Task item »
Line by line, check the data for the string "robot" and state how many lines have it, nothing more.

Material shown »
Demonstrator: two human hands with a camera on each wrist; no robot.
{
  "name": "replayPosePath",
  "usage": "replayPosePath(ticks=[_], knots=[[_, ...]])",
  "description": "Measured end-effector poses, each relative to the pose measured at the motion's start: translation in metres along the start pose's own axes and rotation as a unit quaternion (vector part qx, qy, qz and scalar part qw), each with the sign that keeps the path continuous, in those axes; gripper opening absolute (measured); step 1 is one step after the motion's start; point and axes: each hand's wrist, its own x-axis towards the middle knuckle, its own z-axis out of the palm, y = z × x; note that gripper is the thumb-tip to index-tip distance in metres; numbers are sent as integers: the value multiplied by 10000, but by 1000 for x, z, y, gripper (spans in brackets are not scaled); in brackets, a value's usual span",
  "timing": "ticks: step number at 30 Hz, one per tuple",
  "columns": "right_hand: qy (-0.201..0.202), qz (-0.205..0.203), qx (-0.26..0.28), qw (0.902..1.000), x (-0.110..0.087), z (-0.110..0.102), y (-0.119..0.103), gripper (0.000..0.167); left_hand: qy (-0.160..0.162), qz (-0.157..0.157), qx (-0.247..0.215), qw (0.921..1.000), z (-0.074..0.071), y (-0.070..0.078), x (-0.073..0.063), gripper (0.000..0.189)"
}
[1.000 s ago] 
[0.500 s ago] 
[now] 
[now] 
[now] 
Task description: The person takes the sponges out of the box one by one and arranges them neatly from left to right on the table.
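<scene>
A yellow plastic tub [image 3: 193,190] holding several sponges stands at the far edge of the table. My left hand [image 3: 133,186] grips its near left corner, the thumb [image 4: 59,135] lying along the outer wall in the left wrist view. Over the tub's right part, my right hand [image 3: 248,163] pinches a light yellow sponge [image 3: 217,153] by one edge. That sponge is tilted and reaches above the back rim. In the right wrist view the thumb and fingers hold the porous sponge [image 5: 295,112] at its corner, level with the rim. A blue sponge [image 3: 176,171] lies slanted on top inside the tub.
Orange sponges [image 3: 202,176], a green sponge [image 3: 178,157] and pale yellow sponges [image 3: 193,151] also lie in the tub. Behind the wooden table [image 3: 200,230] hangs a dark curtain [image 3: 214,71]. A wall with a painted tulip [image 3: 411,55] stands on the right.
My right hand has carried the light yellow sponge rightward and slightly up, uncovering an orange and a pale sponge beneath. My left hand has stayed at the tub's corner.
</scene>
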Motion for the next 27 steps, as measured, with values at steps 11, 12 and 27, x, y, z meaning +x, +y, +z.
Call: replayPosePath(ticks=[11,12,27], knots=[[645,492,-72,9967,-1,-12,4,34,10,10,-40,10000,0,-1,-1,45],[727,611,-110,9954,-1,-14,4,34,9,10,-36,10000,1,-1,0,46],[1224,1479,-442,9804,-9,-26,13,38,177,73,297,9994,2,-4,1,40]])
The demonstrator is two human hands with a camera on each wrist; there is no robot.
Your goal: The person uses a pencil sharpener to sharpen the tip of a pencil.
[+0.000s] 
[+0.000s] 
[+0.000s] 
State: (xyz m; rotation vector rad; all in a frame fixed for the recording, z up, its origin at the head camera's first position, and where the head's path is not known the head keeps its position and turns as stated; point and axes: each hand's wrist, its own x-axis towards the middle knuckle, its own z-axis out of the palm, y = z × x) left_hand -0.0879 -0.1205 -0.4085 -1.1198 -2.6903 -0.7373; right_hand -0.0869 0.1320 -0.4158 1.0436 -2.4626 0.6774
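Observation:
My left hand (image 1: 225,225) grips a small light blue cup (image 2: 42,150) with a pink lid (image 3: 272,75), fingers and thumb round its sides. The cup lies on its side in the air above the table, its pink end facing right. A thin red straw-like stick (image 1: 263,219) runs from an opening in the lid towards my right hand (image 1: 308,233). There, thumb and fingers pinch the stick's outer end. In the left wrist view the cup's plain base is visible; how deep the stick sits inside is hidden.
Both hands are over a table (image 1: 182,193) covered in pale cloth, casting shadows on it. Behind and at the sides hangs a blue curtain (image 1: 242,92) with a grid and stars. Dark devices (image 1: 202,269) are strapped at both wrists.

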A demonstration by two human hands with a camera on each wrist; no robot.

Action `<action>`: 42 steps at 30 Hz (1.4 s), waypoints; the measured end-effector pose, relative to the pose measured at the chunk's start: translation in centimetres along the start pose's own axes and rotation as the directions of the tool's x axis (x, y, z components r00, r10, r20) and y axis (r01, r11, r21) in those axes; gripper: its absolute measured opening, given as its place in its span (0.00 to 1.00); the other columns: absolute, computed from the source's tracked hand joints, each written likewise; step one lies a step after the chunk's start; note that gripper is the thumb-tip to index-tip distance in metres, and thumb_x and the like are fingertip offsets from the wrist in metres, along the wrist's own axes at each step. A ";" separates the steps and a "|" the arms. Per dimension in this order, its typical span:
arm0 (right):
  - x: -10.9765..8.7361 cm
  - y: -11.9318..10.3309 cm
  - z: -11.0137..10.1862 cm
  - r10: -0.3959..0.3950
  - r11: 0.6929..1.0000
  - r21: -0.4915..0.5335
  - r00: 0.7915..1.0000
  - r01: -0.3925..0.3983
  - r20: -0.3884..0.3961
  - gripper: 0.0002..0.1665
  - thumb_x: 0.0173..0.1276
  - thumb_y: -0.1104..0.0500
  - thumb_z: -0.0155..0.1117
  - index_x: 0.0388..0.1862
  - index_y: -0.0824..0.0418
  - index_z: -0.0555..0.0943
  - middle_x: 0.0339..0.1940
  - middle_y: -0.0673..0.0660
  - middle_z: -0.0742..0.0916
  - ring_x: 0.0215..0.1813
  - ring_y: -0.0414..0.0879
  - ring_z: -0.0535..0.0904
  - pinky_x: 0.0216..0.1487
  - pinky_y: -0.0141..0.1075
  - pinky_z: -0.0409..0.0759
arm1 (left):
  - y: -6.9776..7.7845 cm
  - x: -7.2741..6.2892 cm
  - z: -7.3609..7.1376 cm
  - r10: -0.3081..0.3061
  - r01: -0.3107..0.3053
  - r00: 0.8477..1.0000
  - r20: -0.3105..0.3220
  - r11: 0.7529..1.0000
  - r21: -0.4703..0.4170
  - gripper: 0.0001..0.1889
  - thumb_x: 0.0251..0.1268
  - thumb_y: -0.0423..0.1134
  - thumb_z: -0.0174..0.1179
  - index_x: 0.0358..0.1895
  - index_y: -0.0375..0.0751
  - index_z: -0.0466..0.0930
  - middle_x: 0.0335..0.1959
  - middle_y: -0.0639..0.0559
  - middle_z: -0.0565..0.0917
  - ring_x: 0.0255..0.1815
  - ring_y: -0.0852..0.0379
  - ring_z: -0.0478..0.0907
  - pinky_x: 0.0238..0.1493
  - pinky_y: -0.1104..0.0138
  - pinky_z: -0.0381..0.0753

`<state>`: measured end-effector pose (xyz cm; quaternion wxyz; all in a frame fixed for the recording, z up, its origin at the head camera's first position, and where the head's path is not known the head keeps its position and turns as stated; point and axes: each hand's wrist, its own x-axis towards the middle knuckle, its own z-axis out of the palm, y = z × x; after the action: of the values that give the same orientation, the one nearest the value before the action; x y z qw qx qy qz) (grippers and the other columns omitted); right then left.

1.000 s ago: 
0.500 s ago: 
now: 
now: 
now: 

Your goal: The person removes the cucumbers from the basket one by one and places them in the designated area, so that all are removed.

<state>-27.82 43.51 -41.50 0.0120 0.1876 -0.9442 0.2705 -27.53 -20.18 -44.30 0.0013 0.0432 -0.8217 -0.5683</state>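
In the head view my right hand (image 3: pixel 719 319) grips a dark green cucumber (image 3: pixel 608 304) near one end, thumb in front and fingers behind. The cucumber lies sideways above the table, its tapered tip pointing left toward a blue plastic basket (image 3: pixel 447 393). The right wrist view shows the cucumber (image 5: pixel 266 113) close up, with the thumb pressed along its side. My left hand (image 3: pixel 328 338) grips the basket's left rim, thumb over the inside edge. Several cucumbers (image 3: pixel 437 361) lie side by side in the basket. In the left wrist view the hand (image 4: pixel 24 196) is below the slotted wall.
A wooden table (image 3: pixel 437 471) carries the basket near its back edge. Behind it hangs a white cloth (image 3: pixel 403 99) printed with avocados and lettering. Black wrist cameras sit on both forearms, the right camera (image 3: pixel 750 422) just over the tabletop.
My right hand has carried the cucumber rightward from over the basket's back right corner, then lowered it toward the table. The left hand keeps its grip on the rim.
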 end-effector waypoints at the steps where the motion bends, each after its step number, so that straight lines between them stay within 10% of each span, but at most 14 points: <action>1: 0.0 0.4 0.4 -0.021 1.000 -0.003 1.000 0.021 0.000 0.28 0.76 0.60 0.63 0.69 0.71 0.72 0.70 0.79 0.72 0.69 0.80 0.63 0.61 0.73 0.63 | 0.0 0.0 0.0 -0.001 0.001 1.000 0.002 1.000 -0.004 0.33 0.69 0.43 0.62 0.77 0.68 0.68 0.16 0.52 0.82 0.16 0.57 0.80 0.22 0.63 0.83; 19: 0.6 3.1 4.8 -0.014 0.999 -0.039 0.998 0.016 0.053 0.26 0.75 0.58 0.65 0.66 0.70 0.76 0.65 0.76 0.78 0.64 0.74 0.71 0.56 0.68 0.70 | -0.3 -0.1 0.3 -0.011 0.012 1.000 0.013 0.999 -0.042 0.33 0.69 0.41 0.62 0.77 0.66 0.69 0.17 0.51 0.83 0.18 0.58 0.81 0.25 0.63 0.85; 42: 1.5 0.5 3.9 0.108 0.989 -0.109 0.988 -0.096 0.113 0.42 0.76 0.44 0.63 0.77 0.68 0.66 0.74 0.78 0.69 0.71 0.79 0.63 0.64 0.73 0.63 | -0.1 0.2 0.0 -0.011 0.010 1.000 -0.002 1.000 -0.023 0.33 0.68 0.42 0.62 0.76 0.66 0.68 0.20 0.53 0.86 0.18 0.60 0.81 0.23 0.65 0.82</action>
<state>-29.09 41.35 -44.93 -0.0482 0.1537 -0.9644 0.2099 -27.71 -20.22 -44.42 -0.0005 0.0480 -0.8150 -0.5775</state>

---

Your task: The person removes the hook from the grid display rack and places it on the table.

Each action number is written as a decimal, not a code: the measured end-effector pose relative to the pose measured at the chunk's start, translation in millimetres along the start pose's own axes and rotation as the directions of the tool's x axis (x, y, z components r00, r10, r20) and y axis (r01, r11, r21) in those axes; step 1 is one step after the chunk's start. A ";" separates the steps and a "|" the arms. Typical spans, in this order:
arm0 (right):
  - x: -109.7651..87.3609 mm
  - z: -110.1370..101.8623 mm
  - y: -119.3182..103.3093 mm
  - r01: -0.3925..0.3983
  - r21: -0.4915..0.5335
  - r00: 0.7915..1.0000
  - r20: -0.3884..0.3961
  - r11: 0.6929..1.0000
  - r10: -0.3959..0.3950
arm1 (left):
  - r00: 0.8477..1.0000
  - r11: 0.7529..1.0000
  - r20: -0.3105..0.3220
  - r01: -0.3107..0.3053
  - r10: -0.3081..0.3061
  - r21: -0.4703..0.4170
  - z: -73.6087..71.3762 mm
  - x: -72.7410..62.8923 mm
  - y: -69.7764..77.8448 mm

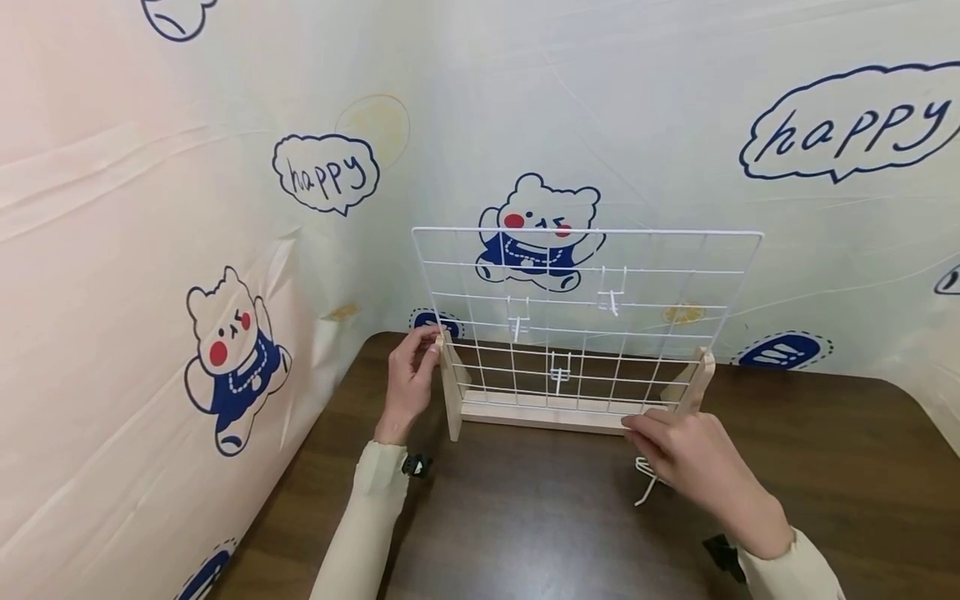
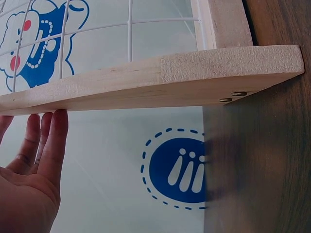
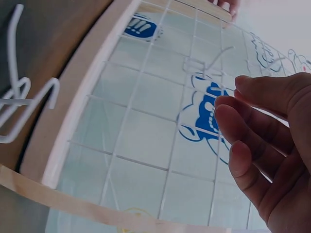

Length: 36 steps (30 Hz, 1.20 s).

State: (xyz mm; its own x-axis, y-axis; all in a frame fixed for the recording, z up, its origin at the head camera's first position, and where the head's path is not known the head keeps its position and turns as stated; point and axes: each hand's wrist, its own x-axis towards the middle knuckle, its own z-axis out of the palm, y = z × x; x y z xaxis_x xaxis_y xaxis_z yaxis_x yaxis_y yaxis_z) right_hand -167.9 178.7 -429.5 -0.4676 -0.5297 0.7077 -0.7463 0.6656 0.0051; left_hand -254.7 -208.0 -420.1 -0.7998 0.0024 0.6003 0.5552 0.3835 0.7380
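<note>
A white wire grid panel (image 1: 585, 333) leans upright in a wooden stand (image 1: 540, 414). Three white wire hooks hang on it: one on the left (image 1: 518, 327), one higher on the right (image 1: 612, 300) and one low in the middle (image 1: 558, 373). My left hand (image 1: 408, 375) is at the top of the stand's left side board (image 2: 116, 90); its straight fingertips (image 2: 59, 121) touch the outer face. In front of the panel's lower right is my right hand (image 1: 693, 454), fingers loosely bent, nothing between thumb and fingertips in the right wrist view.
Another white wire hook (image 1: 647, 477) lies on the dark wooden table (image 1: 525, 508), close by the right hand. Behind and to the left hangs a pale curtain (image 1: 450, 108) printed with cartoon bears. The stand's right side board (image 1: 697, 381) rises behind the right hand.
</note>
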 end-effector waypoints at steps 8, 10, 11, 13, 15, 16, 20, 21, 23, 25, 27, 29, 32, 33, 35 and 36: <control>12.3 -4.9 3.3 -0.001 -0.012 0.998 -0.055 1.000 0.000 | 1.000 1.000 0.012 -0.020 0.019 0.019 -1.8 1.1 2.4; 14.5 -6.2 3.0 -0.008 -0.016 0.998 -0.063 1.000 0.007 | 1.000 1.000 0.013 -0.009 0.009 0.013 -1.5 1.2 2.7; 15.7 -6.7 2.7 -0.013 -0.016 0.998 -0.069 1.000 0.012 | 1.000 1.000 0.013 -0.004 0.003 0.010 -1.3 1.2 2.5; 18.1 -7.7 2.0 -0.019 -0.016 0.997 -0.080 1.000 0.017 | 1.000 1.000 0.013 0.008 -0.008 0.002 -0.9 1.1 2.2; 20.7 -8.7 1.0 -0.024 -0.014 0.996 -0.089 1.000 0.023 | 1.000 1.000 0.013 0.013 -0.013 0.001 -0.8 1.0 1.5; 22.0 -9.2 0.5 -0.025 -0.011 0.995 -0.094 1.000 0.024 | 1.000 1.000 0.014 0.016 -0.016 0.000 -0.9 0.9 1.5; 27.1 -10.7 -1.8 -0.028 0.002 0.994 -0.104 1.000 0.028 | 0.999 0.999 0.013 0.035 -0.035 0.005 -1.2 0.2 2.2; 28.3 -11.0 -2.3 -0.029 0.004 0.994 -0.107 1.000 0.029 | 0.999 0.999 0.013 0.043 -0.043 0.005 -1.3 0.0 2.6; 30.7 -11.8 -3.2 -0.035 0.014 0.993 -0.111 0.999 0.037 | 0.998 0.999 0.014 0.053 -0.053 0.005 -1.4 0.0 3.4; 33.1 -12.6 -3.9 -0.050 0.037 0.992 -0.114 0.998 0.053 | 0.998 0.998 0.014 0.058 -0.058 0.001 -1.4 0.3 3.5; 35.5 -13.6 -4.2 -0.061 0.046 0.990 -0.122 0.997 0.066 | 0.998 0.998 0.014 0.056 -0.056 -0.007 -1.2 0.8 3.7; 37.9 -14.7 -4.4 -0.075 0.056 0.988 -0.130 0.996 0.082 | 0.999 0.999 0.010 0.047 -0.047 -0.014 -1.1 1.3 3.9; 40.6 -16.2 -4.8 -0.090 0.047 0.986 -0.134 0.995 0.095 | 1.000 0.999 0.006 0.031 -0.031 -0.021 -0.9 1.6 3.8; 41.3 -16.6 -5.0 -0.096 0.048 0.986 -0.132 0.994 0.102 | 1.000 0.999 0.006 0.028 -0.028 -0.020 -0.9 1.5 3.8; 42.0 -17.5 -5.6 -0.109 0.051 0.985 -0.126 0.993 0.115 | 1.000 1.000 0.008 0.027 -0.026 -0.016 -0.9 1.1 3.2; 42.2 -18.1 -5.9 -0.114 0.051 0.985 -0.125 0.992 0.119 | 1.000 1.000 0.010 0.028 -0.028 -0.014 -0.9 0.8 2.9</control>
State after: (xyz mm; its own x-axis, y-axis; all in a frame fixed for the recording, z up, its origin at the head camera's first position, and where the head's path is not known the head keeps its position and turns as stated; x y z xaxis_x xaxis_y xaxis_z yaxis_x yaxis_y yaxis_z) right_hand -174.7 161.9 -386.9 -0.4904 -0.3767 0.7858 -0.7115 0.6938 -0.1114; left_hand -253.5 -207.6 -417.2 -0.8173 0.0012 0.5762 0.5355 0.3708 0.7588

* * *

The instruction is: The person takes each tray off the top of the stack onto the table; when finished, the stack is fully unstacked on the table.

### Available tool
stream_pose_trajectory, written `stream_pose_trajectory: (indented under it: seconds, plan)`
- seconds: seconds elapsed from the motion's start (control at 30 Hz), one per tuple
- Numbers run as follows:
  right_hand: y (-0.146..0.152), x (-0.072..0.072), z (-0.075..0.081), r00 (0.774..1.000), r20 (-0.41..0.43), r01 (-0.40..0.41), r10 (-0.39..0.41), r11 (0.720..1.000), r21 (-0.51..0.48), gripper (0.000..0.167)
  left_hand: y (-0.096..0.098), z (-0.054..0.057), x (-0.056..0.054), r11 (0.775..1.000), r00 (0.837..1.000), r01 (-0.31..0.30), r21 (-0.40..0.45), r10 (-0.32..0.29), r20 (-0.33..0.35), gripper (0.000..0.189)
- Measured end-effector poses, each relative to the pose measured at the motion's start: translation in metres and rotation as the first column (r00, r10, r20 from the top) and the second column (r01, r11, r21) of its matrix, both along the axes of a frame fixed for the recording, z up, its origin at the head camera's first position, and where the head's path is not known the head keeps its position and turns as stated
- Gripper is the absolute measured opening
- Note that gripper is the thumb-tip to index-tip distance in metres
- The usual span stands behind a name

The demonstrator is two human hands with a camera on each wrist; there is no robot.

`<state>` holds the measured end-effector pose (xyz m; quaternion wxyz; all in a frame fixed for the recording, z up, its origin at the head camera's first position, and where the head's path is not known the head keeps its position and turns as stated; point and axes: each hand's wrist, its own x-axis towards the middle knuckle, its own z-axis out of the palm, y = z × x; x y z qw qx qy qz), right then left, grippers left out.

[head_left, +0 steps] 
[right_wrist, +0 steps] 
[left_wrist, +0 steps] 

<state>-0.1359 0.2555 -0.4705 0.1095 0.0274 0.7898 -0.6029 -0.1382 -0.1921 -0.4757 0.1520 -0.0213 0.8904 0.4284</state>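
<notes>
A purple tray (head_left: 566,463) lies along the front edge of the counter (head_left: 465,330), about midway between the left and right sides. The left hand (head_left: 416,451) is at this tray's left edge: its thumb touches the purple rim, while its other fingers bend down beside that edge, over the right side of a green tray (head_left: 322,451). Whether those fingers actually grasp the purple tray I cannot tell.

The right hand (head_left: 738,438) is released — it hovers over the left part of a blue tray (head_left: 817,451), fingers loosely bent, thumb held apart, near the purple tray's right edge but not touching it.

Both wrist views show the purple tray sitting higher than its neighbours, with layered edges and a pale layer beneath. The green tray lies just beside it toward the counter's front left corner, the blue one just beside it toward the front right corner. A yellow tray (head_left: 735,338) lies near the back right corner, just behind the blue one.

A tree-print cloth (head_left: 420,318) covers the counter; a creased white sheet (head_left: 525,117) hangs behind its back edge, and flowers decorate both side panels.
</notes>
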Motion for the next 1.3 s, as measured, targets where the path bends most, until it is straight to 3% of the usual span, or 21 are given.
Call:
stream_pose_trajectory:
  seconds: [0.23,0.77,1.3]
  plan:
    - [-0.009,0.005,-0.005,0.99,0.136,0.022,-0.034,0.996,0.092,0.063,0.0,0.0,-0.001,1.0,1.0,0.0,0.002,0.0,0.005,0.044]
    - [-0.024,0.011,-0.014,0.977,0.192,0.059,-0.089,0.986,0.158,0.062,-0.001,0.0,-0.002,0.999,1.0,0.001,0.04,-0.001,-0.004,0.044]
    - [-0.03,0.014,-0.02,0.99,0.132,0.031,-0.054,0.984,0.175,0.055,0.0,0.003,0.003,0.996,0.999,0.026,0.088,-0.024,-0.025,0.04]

Result »
4